Jeno sudah menjadi tunangan Mark, dan suatu ketika Chenle datang memberitau Jeno tentang Renjun. "Aku merindukanmu, Jen"

P.S : Baca story yang sebelumnya dulu biar ceritanya nyambung. judulnya I'm Sorry

.

Happy Reading

.

"Be mine, Jeno?"

Sebuah kata terucap dari Mark yang takkan pernah Jeno lupakan sepanjang hidupnya. Dirinya juga mengingat kala ia mengangguk tanda setuju menjadi 'milik' Mark dan di hadiahi pelukan erat dari Mark.

Dan kini, sudah terhitung delapan tahun lamanya hubungan Jeno dan Mark berjalan dan selama itu juga Jeno tidak pernah mendengar kabar dari pria bermarga Huang yang pernah menghancurkan hatinya.

--

To : Mark

From : Jeno

Hyung, kau dimana? Aku sudah ada di Café

--

To : Jeno

From : Mark

Lihatlah ke belakangmu, sayang

--

Jeno menolehkan kepalanya kebelakang dan dirinya langsung merasakan sebuah benda yang kenyal nan basah mendarat di atas bibirnya.

Ya, seseorang mencium Jeno.
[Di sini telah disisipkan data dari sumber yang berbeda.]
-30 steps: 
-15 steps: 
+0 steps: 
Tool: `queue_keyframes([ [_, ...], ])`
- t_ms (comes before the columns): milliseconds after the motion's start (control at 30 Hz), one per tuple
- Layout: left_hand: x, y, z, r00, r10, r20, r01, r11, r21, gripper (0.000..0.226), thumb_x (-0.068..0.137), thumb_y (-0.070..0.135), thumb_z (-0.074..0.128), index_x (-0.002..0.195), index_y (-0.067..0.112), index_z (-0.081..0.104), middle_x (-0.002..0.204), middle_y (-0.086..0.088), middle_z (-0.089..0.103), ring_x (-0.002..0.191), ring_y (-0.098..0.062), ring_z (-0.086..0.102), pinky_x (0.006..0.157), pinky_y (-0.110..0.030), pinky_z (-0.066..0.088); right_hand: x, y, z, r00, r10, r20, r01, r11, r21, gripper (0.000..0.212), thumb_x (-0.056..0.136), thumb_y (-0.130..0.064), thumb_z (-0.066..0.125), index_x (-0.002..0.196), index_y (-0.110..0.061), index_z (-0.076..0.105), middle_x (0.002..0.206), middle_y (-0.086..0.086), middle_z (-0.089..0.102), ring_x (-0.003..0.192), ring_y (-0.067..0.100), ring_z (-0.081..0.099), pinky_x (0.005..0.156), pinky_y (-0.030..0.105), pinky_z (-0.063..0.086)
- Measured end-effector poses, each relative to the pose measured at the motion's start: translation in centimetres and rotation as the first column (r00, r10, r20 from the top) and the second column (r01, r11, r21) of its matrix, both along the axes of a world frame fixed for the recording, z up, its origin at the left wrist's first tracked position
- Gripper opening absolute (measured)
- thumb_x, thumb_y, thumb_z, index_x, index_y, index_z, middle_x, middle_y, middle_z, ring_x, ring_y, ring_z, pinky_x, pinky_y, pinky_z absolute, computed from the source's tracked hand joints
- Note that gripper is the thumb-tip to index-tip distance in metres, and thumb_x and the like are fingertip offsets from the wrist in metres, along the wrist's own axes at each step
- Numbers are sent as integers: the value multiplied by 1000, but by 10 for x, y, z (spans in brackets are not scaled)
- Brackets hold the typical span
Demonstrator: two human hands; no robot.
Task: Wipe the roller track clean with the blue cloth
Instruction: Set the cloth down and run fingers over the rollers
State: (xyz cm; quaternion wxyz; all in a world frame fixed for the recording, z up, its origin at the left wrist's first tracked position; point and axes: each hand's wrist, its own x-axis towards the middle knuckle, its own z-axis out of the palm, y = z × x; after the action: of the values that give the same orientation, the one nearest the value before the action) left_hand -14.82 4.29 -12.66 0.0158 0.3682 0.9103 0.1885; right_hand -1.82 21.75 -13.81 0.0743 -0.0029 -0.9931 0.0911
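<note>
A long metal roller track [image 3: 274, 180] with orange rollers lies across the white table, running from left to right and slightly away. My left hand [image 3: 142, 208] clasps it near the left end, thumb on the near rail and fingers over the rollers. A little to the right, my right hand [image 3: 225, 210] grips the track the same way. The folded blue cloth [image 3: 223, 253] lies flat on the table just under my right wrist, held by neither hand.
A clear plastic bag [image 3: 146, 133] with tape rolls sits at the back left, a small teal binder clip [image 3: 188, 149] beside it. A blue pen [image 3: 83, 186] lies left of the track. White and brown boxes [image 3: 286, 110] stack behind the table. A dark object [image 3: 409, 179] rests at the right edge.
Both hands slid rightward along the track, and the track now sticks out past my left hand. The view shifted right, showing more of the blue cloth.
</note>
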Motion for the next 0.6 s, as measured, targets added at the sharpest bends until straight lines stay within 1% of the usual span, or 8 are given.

Ciuman itu tidak berlangsung lama, hanya beberapa detik. Kemudian, orang itu-Mark- duduk di depan Jeno.

"Maaf membuat dirimu menunggu lama" Ucap Mark yang di balas senyuman dari Jeno, "It's Okay, hyung"

"By the way, bagaimana apartemen kita? Apakah kau suka?" Tanya Mark

"Benar - benar bagus, aku sangat suka. Kau tak harus menyewa yang mahal, hyung, juga seharusnya kau ikut lihat tadi" Jeno mengerucutkan bibirnya sehingga terlihat manis. Ya, walaupun dirinya memang selalu manis.

"Maaf aku tidak bisa ikut lihat. Hmm, Hey Lee Jeno dimana cincinmu?" Mark memegang tangan kiri Jeno.

"Ah iya, tadi aku lepas untuk membantu petugas mengangkut barang" Jeno merogoh sesuatu di saku celananya dan mengeluarkan sebuah cincin silver berlapis tiga diamond kecil.

"Jeno, jika itu hilang bagaimana? Kau ingin pernikahan kita tertunda hanya karena kau menghilangkan cincin?"

"Hyung, ini tidak hilang, hanya kulepas untuk beberapa jam saja"

"Kalau kau lepas cincinnya nanti orang - orang tidak tau bahwa dirimu sudah bertunangan. Bisa - bisa nanti kau di rebut dariku"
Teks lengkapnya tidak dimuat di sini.